Now, the paper as it is describes all this structure without explicitly mentioning the theory Th(Bicat) except in passing – one can define “internal bicategory” without it. This is why this is a “loose end” of this paper: a major benefit of using Lawvere-style theories is the availability of morphisms of theories, which don’t come up here.

In any case, with this 4D structure in hand, what I do in the paper is (a) get some conditions that allow one to decategorify it down to Verity’s version of “double bicategory” (and even down to a bicategory); and (b) show that couble cospans are an example (double spans would do equally well, but the application is to cobordisms, which are cospans). My own reason for wanting to get down to a 2D structure is the application to extended TQFT, which means we want a 2-category of cobordisms, thought of in terms of (co)spans.

Maybe in a subsequent post I’ll talk about the example itself, but one point about internalization does occur to me. Double cospans give an example of a double bicategory in the sense above – a strict model of Th(Bicat) in Bicat. In fact, they consist of “(co)spans of (co)spans” in a way that Marco Grandis formalized in terms of powers \Lambda^n, where \Lambda is the diagram (i.e. category) \bullet \leftarrow \bullet \rightarrow \bullet. One can actually think of this in terms of internalization: these are spans in a category whose objects are spans in \mathcal{C}, and whose morphisms are triples of maps in C linking two spans (likewise for the span-map 2-morphisms). Yet it’s manifestly edge-symmetric: both the horizontal and vertical bicategories are the same.

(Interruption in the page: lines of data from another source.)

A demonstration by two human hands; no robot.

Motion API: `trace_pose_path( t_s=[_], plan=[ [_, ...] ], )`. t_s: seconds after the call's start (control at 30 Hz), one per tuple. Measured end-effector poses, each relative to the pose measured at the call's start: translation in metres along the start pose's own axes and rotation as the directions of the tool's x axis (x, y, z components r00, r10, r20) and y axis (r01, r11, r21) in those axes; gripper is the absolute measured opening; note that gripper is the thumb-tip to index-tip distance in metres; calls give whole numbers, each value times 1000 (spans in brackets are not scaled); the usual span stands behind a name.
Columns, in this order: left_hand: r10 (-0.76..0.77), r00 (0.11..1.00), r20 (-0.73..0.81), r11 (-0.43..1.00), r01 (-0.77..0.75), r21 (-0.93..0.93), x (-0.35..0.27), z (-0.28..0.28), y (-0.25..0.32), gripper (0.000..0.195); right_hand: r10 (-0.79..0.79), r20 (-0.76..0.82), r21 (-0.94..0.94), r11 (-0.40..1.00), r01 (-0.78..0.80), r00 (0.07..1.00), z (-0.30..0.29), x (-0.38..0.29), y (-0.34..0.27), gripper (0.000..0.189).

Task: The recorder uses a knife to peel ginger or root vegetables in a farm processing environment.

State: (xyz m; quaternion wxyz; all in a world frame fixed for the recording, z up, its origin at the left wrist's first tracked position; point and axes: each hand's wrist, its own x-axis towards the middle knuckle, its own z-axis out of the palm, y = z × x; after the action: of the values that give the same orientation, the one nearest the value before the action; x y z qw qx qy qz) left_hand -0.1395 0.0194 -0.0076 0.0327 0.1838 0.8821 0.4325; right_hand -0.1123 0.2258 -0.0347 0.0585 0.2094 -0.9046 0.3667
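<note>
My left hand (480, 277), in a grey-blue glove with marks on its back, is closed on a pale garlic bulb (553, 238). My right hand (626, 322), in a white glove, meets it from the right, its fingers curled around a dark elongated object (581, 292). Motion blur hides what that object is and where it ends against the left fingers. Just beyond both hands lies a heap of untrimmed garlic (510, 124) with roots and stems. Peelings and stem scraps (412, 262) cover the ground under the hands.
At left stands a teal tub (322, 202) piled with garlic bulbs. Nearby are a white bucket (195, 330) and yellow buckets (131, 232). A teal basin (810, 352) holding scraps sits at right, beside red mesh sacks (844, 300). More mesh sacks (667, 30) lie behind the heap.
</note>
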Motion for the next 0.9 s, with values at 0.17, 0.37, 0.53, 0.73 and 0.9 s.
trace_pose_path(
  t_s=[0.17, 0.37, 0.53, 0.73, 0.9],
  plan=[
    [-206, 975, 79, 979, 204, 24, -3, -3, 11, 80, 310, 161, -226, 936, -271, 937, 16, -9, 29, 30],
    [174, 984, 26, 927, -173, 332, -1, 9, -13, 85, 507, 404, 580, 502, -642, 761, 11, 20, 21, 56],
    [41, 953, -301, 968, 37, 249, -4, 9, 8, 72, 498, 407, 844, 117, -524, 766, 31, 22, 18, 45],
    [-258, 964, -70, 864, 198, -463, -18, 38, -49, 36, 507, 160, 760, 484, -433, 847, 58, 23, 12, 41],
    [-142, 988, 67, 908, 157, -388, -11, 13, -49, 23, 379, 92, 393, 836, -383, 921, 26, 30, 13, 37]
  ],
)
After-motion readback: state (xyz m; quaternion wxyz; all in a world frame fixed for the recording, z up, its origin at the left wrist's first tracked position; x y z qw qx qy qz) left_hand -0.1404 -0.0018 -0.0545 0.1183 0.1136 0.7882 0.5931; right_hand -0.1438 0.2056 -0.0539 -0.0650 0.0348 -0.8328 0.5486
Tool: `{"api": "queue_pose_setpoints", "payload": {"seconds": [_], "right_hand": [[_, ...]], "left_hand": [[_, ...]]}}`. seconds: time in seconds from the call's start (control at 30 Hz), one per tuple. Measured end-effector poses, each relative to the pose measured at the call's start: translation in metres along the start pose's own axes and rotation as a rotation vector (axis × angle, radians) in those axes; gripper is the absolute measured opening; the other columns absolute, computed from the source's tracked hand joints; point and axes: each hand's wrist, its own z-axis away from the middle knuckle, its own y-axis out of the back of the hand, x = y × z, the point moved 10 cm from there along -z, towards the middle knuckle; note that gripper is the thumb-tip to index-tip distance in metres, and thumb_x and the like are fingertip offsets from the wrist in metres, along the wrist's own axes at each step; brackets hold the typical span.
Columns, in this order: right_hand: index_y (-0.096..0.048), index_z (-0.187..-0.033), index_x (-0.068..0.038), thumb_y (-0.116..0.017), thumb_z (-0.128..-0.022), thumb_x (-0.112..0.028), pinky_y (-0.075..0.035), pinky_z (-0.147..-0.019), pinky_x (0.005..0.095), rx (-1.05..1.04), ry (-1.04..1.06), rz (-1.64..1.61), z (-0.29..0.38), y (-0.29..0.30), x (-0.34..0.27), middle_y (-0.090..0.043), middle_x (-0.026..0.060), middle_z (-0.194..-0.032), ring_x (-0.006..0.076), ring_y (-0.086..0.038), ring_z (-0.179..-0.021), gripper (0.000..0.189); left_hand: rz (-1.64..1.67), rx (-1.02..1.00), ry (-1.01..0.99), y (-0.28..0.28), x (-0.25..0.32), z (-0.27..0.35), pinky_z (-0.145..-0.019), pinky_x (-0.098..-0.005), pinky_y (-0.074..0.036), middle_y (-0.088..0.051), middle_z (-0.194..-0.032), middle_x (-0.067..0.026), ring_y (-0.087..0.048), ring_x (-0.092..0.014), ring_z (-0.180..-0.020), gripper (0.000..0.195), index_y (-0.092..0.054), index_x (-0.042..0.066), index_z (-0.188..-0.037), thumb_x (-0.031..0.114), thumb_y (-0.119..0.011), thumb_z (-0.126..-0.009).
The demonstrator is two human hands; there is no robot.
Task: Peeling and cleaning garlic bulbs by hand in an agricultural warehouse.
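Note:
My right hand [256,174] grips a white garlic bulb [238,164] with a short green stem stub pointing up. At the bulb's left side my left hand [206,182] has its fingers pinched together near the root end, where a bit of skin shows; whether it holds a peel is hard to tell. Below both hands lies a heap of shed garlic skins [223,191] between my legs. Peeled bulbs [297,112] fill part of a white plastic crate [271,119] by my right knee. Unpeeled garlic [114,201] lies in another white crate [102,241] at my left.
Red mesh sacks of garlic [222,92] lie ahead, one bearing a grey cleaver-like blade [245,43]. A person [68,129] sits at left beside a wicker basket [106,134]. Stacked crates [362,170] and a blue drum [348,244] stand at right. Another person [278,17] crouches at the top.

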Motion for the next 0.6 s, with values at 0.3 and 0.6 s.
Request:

As I mentioned in the previous post, there are lots of nice examples of double categories which are not edge-symmetric – sets, functions, and relations; or rings, homomorphisms, and bimodules, say. In fact, the second is only a pseudocategory – weak in one direction (composition of bimodules by tensor product is really only defined up to isomorphism). This is a significant thing about non-edge-symmetric examples. There’s much less motive for assuming both directions are equally strict. It’s also more natural in some ways: a pseudocategory is a weak model of Th(Cat) in Cat – equations in the theory are represented by (coherent) isomorphisms. This is the most general situation, and a strict model is a special case.

In the bicategory world, as I said, Bicat is a tricategory, so weaker models than the one I’ve given are possible – though they’re not symmetric, and so while one direction has composition and units as weak as a bicategory, the other direction will be weaker still. Robert Paré, in a conversation at MakkaiFest, suggested that a nice definition for a cubical n-category might have each direction being one step weaker than the previous one – a natural generalization of pseudocategories. Maybe there’s a way to make this seem natural in terms of internalization? One can iterate internalizing: having defined double bicategories, collect them together and find models of Th(Bicat) in DblBicat, and so forth. Maybe doing this as weakly as possible would give this tower of increasing weakness.

Now, I don’t have a great punchline to sum all this up, except that internalization seems to be an interesting lens with which to look at cubical n-categories.